Registered pedigree breeders agree to limits on the number of times a bitch can breed, but many Gumtree vendors’ dogs had frequent litters. And dogs were often sold to buyers, sometimes shipping overnight, without checks by either party.
Often these dogs are bred for colour or attractiveness, breeding in genetic abnormalities, he said.

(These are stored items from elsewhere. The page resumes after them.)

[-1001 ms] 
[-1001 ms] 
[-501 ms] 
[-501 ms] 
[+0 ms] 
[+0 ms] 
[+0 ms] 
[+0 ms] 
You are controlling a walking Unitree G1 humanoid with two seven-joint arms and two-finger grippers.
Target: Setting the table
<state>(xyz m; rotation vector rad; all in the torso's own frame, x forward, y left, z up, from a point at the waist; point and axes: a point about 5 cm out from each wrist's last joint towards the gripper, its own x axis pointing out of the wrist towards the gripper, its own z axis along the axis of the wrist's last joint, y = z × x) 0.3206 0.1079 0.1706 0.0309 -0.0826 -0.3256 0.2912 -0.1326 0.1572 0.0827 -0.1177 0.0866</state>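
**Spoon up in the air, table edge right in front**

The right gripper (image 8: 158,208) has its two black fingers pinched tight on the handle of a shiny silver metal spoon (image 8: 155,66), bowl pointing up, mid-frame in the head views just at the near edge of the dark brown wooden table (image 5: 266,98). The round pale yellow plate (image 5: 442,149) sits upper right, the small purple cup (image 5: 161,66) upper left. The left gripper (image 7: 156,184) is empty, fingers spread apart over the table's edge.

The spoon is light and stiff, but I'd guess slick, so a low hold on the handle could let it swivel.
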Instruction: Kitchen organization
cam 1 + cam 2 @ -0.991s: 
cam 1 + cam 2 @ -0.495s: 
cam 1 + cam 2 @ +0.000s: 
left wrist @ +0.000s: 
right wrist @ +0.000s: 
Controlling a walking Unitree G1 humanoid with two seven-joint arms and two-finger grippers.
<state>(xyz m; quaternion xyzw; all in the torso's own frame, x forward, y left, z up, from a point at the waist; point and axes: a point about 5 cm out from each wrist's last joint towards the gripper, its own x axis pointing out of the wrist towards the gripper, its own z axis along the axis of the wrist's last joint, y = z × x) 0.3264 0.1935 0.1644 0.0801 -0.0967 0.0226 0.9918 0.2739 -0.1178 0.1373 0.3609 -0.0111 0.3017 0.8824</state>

In contrast, pedigree dogs were often less expensive than those found on Gumtree and come up with a documented history.
“You can have your caboodle, and all those dogs, but you don’t know their history,” he said.
In contrast, the Pope this week railed against couples that were choosing to own a dog instead of having children. “Many couples do not have children because they do not want to, or they have just one — but they have two dogs, two cats … Yes, dogs and cats take the place of children,” he said.
“Yes, it’s funny, I understand, but it is the reality. And this denial of fatherhood or motherhood diminishes us, it takes away our humanity,” said the Pope.
Mr Gent said if he had his way, every Australian should have a dog – as long as the decision was well researched. Dogs add a richness to your life. “The thing with Labradors is they will give back as much as you give them.”